Second, the upgrade will improve Facebook’s automatic alt text feature, which describes photos aloud to the visually impaired. Before the update, Facebook could describe a photo’s subjects on a rudimentary level – when describing a concert photo, for instance, Facebook might say the shot contains a person, a stage, and a guitar. After the update, Facebook will be able to tell users the specific action that’s occurring in a scene, like “this is a picture of a person playing guitar on stage.” That might seem like a minor upgrade, but it’s a big step forward for image-identification software.
Facebook previously said it’s working on improved photo recognition technology, but the new search capability has only just begun to launch publicly. Services from other technology firms, like Google and Apple, also allow users to search their photos by content.
The special sauce powering Facebook’s new technology is its computer vision engine, called Lumos. Lumos analyzes the troves of images shared to the social platform each day, giving it plenty of data to crunch and learn from. Lumos relies on a form of computer science known as “neural networks,” which aim to mimic the behavior of the human brain.
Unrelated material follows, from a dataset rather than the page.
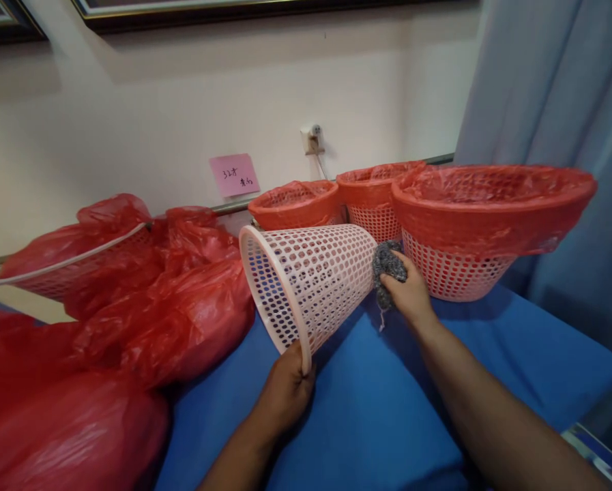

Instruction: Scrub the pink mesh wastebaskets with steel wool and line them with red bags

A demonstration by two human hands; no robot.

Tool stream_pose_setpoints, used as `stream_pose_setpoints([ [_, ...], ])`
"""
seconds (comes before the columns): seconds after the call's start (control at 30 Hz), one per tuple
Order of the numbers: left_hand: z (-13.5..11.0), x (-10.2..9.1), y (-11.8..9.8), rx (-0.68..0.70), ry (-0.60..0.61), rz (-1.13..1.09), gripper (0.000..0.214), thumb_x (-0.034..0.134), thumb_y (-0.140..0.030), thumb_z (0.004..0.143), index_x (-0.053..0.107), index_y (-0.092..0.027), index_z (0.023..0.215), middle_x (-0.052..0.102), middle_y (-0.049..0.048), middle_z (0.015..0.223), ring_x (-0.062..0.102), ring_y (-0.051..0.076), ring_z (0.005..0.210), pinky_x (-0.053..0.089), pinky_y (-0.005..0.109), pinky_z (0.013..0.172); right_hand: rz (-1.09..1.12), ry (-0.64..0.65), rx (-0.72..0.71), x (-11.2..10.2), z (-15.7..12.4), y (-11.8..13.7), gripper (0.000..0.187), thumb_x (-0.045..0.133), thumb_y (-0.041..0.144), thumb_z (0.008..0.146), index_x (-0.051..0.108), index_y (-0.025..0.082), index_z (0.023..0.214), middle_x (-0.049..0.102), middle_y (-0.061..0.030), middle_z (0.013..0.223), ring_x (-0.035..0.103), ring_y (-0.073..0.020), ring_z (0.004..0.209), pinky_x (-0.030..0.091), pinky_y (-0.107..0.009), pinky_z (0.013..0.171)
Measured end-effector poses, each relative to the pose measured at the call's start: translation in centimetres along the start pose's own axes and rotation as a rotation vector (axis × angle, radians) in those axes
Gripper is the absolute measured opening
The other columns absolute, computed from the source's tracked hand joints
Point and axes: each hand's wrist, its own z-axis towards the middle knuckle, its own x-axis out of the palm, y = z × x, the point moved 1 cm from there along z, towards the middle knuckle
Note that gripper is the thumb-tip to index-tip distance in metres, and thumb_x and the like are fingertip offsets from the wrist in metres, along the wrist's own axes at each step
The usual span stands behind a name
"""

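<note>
A pale pink perforated plastic wastebasket [326, 266] lies tilted on its side above the blue surface, its open mouth facing left. My left hand [288, 385] grips the basket's rim at the lower edge, thumb outside and fingers partly hidden. In my right hand [408, 290] is a grey scouring pad [387, 269], the fingers closed around it. The pad is against the base end of the basket, and a short pale thread hangs from its underside.
Behind stand three baskets lined with red bags: a small one [298, 204], a middle one [370, 211] and a large one [454, 266]. Red plastic bags [183, 314] heap up at left, beside another white-rimmed basket [70, 262]. A blue-covered bed [346, 423] lies beneath; a curtain [556, 102] hangs right.
</note>
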Motion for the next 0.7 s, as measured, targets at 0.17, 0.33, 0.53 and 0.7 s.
stream_pose_setpoints([
  [0.17,0.1,-0.2,-0.4,-0.006,0.007,-0.001,0.044,0.051,-0.014,0.097,0.072,-0.024,0.133,0.073,0.0083,0.137,0.063,0.029,0.134,0.046,0.052,0.120,0.106,0.275,-0.648,-0.6,-5.0,4.6,0.063,0.064,0.018,0.082,0.059,0.029,0.144,0.043,-0.0109,0.159,0.050,-0.0328,0.145,0.048,-0.054,0.118],
  [0.33,-0.9,-0.8,-1.4,-0.072,-0.117,-0.239,0.030,0.070,-0.034,0.094,0.077,-0.018,0.118,0.081,0.0096,0.110,0.076,0.028,0.100,0.064,0.039,0.091,0.240,0.599,-0.976,-1.3,-9.0,8.0,0.067,0.061,0.013,0.077,0.059,0.025,0.143,0.042,-0.0103,0.158,0.058,-0.0274,0.136,0.056,-0.041,0.110],
  [0.53,-1.6,-1.3,-1.7,-0.158,-0.321,-0.301,0.037,0.070,-0.039,0.096,0.077,-0.019,0.126,0.079,0.0121,0.125,0.074,0.031,0.117,0.057,0.046,0.107,0.113,0.206,-0.541,-0.5,-4.4,4.0,0.056,0.062,0.017,0.082,0.065,0.027,0.137,0.055,-0.0109,0.149,0.056,-0.0309,0.139,0.049,-0.052,0.116],
  [0.7,-1.3,-0.9,-1.4,-0.029,-0.249,-0.119,0.033,0.068,-0.030,0.095,0.079,-0.021,0.125,0.080,0.0125,0.124,0.075,0.032,0.115,0.057,0.048,0.107,0.107,0.003,-0.022,-0.1,-0.8,0.4,0.060,0.068,0.034,0.080,0.064,0.022,0.138,0.067,-0.0128,0.128,0.066,-0.0344,0.121,0.049,-0.063,0.112],
])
Among many other tasks, neural networks can be trained to recognize specific pieces of information – a network designed to recognize images, for example, would learn how to identify a cat after being shown thousands of photos of different cats.
Joaquin Candela, director of Facebook’s Applied Machine Learning team, says that being able to recognize specific actions, like running or jumping, requires a deeper neural network. But these networks are harder to train. The deeper the network, the harder it becomes for error signals — vital for the software to learn correct from incorrect — to permeate every layer of said network.
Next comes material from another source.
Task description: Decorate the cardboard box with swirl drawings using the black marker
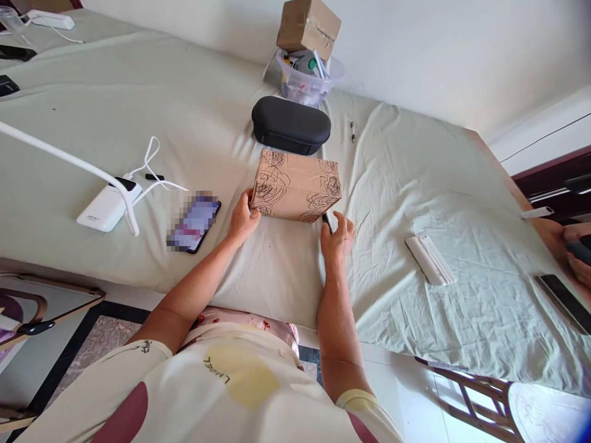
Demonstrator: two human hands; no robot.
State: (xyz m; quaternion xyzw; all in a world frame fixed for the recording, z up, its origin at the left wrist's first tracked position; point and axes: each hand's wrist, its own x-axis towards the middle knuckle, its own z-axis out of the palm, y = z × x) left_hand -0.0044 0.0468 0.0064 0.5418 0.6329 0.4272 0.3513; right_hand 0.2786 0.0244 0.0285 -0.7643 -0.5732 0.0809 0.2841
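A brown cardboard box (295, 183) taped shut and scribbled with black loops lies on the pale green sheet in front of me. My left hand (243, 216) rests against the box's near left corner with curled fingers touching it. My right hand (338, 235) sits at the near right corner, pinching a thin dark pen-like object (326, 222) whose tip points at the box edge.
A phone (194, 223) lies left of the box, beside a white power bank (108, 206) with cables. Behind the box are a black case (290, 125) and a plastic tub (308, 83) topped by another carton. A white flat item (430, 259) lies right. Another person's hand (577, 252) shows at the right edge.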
To solve this problem, Facebook is using a “residual network,” which makes it possible to send error signals deeper into a network, says Candela. “By doing that, you open up the possibility to train networks of a depth that have never been trained before,” he adds.
Neural networks may be able to process billions of images at lightning-fast speeds, but they’re a long way from understanding single images as well as humans can. That’s largely because their knowledge is limited to the data on which they were trained. A neural network may have been shown hundreds of kinds of chairs, for instance, but it might get stuck when trying to identify a type of chair it’s never seen. A person, on the other hand, would be able to use context clues (i.e. “oh, there’s a person sitting on it”) to quickly ID a previously unknown chair.
There’s no doubt that artificial intelligence’s abilities are progressing faster than many observers expected. Still, it’s unclear when, if ever, computers will be as good as humans at recognizing images. Candela, however, remains optimistic that new innovations in AI will enable further image-recognition developments. “I think it’s going to be even more exciting as we keep making progress on what we call semantic segmentation, or a semantic understanding of images,” he says. “It’s not only detecting the objects and what’s going on, but also understanding the relations between things and bringing common sense into it.”